Installée en septembre 2011, et mise en service au mois d'octobre, cette chaudière à biocombustible constitue, de l'avis de Soufflet, une « avancée technologique » dont la « constance des performances permet de faire de substantielles économies énergétiques et environnementales » comparée à un séchage classique au gaz naturel, tout en valorisant au mieux la poussière d'orge générée par l'activité des deux malteries du site.

Là où d'autres procédés utilisaient classiquement des grains, de la paille ou bien des agropellets, la chaudière à biomasse de Soufflet utilise comme biocombustible directement la poussière des céréales, subvenant à 73 % de ses besoins en séchage.

Une fois la combustion à 1.000°C de cette biomasse réputée instable maîtrisée, concède le groupe, la nouvelle chaudière a permis d'obtenir une réduction annuelle de la consommation de gaz naturel sur le site de l'ordre de 75 %.

Avec une puissance de 6 MW et un pouvoir calorifique moyen du biocombustible de 4 MWh/t, « à pleine puissance la chaudière utilise 1,5 tonne de poussières par heure », détaille Soufflet. 12.000 tonnes de poussières d'orge par an seraient ainsi brûlées.

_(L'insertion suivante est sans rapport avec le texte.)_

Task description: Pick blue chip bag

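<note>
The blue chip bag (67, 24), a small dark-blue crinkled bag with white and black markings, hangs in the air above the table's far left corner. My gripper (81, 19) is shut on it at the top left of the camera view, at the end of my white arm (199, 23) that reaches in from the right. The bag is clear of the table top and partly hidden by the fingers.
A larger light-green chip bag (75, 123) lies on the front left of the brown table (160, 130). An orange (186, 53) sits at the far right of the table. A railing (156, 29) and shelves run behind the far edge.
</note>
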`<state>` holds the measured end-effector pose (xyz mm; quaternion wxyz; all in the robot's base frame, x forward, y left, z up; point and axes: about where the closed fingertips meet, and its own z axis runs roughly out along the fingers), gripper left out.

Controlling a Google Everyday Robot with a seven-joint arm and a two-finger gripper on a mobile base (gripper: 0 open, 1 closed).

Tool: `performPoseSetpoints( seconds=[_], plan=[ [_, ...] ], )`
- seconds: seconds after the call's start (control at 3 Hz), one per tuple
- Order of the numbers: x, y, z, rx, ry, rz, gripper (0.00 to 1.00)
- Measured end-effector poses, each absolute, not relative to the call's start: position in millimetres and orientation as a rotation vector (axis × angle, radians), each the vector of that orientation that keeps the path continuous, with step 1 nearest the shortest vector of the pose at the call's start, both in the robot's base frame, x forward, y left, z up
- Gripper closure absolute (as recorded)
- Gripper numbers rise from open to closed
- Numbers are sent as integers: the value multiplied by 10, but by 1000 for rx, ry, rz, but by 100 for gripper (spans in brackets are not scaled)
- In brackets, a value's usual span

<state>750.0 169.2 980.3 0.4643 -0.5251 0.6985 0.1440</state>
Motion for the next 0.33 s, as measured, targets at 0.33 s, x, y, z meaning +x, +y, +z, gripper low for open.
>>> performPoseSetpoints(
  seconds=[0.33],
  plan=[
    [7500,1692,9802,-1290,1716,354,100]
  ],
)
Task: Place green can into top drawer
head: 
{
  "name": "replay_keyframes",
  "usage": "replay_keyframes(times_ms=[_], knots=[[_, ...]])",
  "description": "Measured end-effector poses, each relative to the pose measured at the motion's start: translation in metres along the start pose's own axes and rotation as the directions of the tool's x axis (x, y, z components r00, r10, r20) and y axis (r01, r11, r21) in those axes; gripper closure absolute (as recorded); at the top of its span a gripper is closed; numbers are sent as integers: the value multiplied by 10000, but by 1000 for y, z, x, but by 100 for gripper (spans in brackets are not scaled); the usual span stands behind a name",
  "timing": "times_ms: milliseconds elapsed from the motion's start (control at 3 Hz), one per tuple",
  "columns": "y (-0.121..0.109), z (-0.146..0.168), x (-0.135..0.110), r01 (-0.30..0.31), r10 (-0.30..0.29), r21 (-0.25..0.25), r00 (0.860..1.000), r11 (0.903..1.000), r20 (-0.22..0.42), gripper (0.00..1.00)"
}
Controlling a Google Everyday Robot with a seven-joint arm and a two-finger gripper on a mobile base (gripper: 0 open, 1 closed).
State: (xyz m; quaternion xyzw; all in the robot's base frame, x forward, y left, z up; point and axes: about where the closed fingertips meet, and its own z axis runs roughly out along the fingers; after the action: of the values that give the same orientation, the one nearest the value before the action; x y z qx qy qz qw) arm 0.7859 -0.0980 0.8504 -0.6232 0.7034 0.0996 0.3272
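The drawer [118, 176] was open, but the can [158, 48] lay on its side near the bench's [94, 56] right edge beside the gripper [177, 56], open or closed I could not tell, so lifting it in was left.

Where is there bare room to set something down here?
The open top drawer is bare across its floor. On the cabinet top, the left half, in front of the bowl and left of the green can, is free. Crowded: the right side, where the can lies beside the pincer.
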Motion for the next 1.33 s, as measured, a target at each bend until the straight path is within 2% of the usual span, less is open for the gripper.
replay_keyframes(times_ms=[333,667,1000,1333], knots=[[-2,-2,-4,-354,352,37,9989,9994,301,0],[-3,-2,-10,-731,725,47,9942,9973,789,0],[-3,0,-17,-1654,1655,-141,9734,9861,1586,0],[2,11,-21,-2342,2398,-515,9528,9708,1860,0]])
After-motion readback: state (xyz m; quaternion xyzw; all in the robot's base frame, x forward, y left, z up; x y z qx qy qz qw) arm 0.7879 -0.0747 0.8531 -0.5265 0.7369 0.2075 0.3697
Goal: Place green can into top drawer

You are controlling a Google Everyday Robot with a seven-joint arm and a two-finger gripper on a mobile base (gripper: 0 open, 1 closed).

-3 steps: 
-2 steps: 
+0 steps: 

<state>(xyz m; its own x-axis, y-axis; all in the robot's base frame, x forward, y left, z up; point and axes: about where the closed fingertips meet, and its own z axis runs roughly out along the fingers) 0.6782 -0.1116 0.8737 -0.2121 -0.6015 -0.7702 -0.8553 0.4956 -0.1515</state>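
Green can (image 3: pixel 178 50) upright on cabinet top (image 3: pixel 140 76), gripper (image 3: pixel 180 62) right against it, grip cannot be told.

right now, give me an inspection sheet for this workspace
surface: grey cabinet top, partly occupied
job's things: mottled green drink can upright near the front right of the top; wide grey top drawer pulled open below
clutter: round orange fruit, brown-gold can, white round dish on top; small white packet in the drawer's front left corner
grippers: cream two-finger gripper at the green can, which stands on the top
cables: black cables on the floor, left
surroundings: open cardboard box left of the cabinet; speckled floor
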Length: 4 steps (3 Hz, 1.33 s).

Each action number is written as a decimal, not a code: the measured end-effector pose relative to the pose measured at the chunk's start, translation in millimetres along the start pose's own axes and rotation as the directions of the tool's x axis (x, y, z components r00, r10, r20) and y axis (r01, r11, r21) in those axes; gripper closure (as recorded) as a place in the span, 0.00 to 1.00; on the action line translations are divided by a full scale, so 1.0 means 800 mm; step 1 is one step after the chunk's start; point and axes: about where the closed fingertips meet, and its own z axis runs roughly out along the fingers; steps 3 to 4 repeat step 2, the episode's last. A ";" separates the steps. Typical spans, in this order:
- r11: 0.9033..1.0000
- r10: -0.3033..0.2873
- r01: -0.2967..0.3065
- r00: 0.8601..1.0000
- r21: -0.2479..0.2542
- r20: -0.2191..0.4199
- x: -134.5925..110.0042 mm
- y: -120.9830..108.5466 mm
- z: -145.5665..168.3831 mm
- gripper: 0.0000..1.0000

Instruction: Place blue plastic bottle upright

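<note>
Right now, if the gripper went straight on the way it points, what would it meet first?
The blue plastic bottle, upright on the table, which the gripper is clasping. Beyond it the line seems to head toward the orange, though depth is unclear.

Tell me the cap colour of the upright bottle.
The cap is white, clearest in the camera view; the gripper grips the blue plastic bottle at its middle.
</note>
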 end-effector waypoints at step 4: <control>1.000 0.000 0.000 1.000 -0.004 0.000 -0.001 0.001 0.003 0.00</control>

Ce nouveau processus, explique Soufflet, permet également de diminuer « fortement l'empreinte carbone du site » en limitant les émissions de CO2, principal gaz à effet de serre : « La substitution au gaz naturel permet une économie de 8.700 tonnes (de CO2) auxquelles on peut ajouter les 1.000 tonnes produites habituellement par le transport des déchets, explique le groupe. Au total, c'est une réduction de 9.700 tonnes annuelles de CO2 qui vient améliorer le bilan carbone du site ».

C'est au bénéfice d'un dossier déposé dans le cadre de l'appel à projets de 2009 du Fonds chaleur (BCIA) – créé à la suite du Grenelle de l'environnement – que le procédé de chaudière à biocombustible à partir des poussières des céréales développés par le Groupe Soufflet a pu voir le jour sur le site de Nogent-sur-Seine.  L'Ademe (Agence de l'environnement et de la maîtrise de l'énergie) a donné une aide de 1,6 million d'euros, sur les 4 millions que devait coûter la construction de cette chaudière à poussières.

Soufflet s'apprête à étendre son procédé à deux nouveaux sites français, et trois autres en Europe de l'Est, indique Luc Bouchard, directeur du développement durable au sein du Groupe Soufflet.

Le Groupe Soufflet a publié une vidéo présentant son procédé sur la plate-forme YouTube.